For hardware, we were using original model EeePCs, so I had to install the ralink firmware to get the wireless to work in the first place - you can probably skip that bit. You'll need to install wireless-tools and wpasupplicant - the tools for connecting to a wireless network. On Debian, I had to add a line to sources.list to be able to load the (non-OSS) ralink firmware - again, you can probably skip that bit if you already have your wireless hardware working.

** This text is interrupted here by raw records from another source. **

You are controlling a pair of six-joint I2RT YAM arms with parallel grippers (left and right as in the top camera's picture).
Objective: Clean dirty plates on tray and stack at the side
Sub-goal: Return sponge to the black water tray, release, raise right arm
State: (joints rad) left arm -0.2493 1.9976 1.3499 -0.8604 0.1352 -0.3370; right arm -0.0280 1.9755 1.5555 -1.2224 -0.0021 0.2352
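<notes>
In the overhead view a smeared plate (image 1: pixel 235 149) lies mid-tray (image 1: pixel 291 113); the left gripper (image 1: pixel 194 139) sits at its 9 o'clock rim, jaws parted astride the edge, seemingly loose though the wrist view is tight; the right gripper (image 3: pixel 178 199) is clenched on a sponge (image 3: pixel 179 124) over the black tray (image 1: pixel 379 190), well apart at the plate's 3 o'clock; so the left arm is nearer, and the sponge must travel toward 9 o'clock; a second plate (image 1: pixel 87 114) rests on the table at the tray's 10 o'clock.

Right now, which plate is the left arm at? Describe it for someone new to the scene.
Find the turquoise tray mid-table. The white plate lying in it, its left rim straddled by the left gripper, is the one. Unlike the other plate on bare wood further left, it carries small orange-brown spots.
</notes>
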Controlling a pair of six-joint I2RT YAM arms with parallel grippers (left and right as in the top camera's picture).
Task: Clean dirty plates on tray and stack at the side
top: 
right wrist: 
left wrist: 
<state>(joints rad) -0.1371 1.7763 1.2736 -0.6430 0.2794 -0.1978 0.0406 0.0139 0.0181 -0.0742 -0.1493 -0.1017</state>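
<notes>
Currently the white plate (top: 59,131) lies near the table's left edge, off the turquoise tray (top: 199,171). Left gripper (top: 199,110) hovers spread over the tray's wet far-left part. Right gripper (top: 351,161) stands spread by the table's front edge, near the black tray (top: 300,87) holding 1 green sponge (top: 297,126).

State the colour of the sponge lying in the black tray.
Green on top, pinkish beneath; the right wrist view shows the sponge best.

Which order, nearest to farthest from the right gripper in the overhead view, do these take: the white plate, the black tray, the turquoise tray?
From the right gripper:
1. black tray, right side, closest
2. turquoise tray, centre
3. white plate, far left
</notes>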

For some reason that currently escapes me, I needed a permissions change to /etc/network/interfaces:
Code:
chmod 0600 /etc/network/interfaces
You should then just be able to edit /etc/network/interfaces to set up your wlan interface, e.g.:
Code:
auto wlan0
iface wlan0 inet dhcp
wpa-ssid YOURNETWORKSSIDGOESHERE
wpa-psk PASSWORDGOESHERE
The above should, I think, get you a network connection at boot time, before X Windows starts. You also avoid having a GUI wireless tool for users to fiddle with - the device just starts up and connects to wireless, the end user doesn't see anything. This is probably going to work best if you have a nice managed wireless system that gives you ubiquituous wireless access all round the school - you aren't going to get any error messages if the wireless can't connect.